Fits a zero-inflated count model: a binary inflation component combined with a Poisson or NB count component, where the count component is the *original* (non-truncated) distribution. Excess zeros above what the count model implies are absorbed by the inflation component.
a [Formula::Formula] of the form `y ~ x1 + x2 | z1 + z2` where the right-hand side after `|` specifies the inflation design. If `|` is absent, the same RHS is used for both parts.
optional data frame / environment.
standard model-frame arguments.
optional non-negative prior weights.
optional vector or matrix. If a 2-column matrix, columns are taken as `(count_offset, zero_offset)`.
count component distribution: `"poisson"` or `"negbin"`.
character, link for the inflation binomial. One of `"logit"` (default), `"probit"`, `"cloglog"`, `"log"`.
optional positive scalar starting value for the NB dispersion. If `NULL`, a method-of-moments pilot is used.
EM convergence tolerance and iteration cap.
IRLS-loop convergence tolerance and iteration cap (used inside each M-step).
Brent-loop tolerance / iteration cap for the inner theta MLE (only used when `dist = "negbin"`).
logical; keep the model frame on the result.
logical; keep the response / design matrices on the result.
A list of class `c("fastglm_zi", "fastglm")` with elements `coefficients` (a list with `count` and `zero`), `se` (likewise), `vcov` (full, including theta if NB), `loglik`, `theta`, `SE.theta`, `tau` (posterior P(Z=1|y)), `em_iter`, `converged`.
Estimation uses an EM algorithm with all numerical loops in C++. The E-step computes the posterior `tau_i = P(Z_i = 1 | y_i)` analytically; M-steps fit the inflation logit/probit/cloglog/log and the Poisson/NB count regression via the existing native fastglm IRLS (with weights `w_i (1 - tau_i)` on the count side). For NB, an inner Brent MLE re-estimates `theta` after the count-side beta step.

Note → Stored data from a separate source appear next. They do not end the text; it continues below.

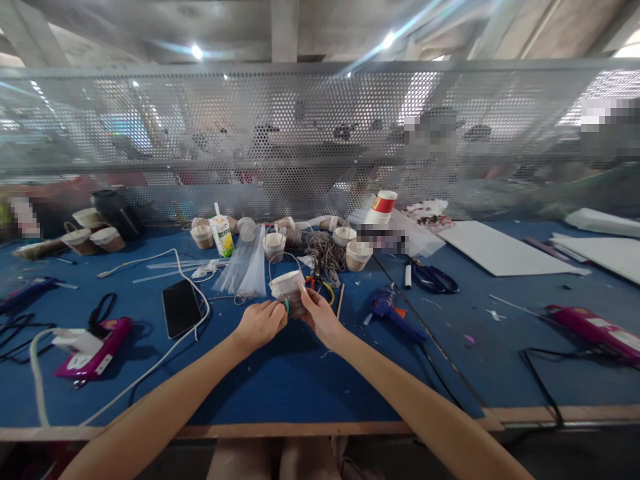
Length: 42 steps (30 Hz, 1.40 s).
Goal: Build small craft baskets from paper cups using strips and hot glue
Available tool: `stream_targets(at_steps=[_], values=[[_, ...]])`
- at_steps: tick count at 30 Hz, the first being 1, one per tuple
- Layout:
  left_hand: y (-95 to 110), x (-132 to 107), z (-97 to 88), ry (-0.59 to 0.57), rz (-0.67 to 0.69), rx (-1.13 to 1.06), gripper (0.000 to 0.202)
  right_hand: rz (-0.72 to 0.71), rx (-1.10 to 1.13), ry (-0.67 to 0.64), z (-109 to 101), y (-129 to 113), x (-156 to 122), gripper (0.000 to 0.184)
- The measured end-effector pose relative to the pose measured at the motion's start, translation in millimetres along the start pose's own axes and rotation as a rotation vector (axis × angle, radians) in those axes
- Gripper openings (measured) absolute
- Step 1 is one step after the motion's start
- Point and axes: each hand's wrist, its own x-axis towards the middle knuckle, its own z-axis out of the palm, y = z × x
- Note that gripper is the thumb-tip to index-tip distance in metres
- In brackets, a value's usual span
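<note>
It is a craft workshop in a factory hall. A blue-covered workbench [280,380] carries glue guns [393,310], scissors [433,279] and paper cups [357,255], and a perforated metal screen [310,133] backs it.

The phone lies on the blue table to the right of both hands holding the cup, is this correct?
No. The head view shows the phone on the blue table left of the left hand and right hand, which hold the cup.
</note>
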Motion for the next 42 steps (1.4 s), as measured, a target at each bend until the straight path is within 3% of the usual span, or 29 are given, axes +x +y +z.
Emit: stream_targets(at_steps=[4, 8, 10, 12, 14, 17, 20, 23, 27, 31, 36, 42], values=[[-1, 0, -1.1, -0.015, 0.102, -0.047, 0.032, -0.057, -0.05, 0.042, -1, 0, -1, 0.042], [2, -1, -3.2, -0.127, 0.204, -0.152, 0.031, -0.114, -0.11, 0.105, -3, -2, 1, 0.041], [5, -3, -4.0, -0.176, 0.18, -0.241, 0.029, -0.13, -0.091, 0.103, -3, -4, 2, 0.04], [6, -5, -4.7, -0.197, 0.042, -0.347, 0.023, -0.165, -0.073, 0.105, -3, -7, 3, 0.04], [7, -5, -4.9, -0.148, -0.213, -0.474, 0.021, -0.229, -0.105, 0.134, -4, -9, 3, 0.042], [12, -2, -1.8, -0.022, -0.613, -0.841, 0.036, -0.374, -0.264, 0.139, -6, -10, 2, 0.053], [19, 3, 6.1, 0.014, -0.814, -1.391, 0.049, -0.49, -0.475, 0.008, -7, -10, -2, 0.064], [23, 7, 14.9, 0.088, -0.944, -1.604, 0.06, -0.555, -0.679, -0.173, -6, -9, -5, 0.067], [13, 8, 22.9, 0.199, -1.033, -1.563, 0.067, -0.604, -0.845, -0.293, -4, -9, -8, 0.065], [5, 7, 26.8, 0.245, -1.079, -1.675, 0.059, -0.623, -0.926, -0.334, -2, -9, -10, 0.068], [2, 9, 23.3, 0.203, -1.08, -1.908, 0.043, -0.677, -0.985, -0.397, 1, -9, -19, 0.07], [0, 10, 16.1, 0.091, -1.092, -2.047, 0.047, -0.697, -0.955, -0.396, 6, -13, -34, 0.073]])
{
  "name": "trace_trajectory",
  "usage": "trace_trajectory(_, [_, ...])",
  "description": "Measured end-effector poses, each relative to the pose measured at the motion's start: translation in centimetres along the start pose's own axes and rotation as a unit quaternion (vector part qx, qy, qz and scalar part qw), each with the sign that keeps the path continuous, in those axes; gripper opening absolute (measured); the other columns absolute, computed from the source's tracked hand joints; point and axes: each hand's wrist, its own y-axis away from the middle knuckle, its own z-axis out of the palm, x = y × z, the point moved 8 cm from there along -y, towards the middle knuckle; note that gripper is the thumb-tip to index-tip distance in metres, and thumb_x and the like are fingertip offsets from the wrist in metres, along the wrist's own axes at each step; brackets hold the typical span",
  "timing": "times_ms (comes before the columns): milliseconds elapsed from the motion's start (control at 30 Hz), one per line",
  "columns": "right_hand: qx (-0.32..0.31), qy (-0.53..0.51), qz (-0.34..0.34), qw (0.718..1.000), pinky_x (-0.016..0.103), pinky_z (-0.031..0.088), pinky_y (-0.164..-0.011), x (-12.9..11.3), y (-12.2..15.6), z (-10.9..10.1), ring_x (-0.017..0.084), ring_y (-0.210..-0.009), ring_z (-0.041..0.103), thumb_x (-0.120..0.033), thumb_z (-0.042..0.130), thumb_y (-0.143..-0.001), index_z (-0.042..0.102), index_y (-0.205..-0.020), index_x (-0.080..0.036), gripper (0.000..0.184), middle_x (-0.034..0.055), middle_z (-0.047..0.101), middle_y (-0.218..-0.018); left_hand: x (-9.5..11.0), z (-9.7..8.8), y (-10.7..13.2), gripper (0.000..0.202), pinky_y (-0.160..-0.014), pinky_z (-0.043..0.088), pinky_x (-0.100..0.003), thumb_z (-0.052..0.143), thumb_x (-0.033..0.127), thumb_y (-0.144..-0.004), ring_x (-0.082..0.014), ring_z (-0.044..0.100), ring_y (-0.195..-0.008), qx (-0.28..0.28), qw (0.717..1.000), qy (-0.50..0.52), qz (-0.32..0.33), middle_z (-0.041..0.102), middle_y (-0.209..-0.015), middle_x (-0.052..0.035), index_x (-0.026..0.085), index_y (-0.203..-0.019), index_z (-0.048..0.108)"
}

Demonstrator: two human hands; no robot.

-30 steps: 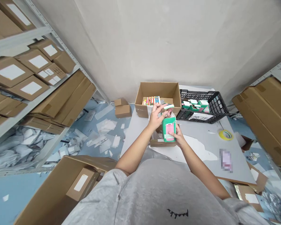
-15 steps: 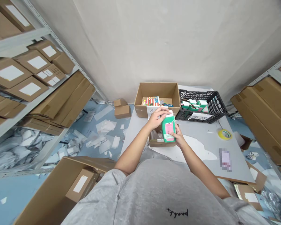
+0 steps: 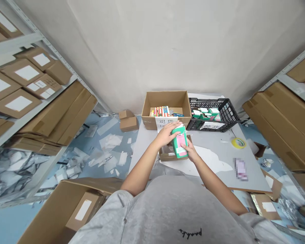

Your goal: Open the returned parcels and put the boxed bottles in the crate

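Note:
Between my two hands is a green and pink product box (image 3: pixel 181 143), tilted, with a white flap at its top end. My left hand (image 3: pixel 167 132) is closed over the box's upper left side, fingers near the flap. Lower down on the right side, my right hand (image 3: pixel 191 149) grips the box with the thumb across its front. Beneath it, a small open carton (image 3: pixel 167 157) rests on the table (image 3: pixel 146 145), partly hidden by the box and hands. What the carton holds is hard to make out.
A larger carton (image 3: pixel 146 122) with a paper sign stands behind my hands. Beside it, a black crate (image 3: pixel 232 117) holds several green boxes. Yellow tape (image 3: pixel 238 143) lies to the right. Shelves of cartons (image 3: pixel 19 103) flank the table, and a big open carton (image 3: pixel 51 203) stands at lower left.
The view has shifted slightly. The green box has tilted more, its top leaning left, and my left hand has its fingers further around the upper edge. Both hands keep hold of it.

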Motion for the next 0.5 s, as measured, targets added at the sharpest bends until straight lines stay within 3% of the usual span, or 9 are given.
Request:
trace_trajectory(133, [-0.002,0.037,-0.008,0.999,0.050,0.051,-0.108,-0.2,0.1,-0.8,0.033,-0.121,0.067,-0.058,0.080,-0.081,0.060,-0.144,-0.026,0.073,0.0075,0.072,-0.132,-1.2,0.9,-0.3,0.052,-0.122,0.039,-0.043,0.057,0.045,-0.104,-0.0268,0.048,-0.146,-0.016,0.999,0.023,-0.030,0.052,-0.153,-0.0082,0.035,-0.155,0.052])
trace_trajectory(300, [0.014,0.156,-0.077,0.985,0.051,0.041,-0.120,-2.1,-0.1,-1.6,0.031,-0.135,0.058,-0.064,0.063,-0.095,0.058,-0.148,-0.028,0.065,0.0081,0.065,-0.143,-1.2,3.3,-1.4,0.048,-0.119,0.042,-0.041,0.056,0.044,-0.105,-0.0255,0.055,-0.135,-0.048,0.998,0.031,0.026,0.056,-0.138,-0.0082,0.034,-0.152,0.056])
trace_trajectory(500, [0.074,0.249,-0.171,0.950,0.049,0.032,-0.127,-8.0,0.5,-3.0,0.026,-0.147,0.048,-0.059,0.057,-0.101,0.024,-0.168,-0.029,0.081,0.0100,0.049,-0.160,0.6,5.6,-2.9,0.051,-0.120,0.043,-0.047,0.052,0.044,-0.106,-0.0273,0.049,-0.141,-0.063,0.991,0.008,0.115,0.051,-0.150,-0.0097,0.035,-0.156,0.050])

Final vcov comes from the numerical Jacobian of the analytical observed score at the EM fixed point (block-structured for `(gamma, beta, theta)`).
This is the fastglm analogue of [pscl::zeroinfl()] – coefficients agree to 1e-5 on standard datasets (slightly looser than hurdle to allow for the EM iteration), with all numerical loops in C++.
set.seed(1)
n <- 400
x <- rnorm(n)
eta_count <- 0.8 + 0.4*x
lam <- exp(eta_count)
eta_zero <- -0.6 + 0.5*x
p_inflate <- plogis(eta_zero)
z <- rbinom(n, 1, p_inflate)
y <- ifelse(z == 1, 0, rpois(n, lam))
df <- data.frame(y = y, x = x)
fit <- fastglm_zi(y ~ x, data = df, dist = "poisson")
coef(fit, model = "count")
#> (Intercept) x
#> 0.8590558 0.3067513
coef(fit, model = "zero")
#> (Intercept) x
#> -0.5134892 0.3188130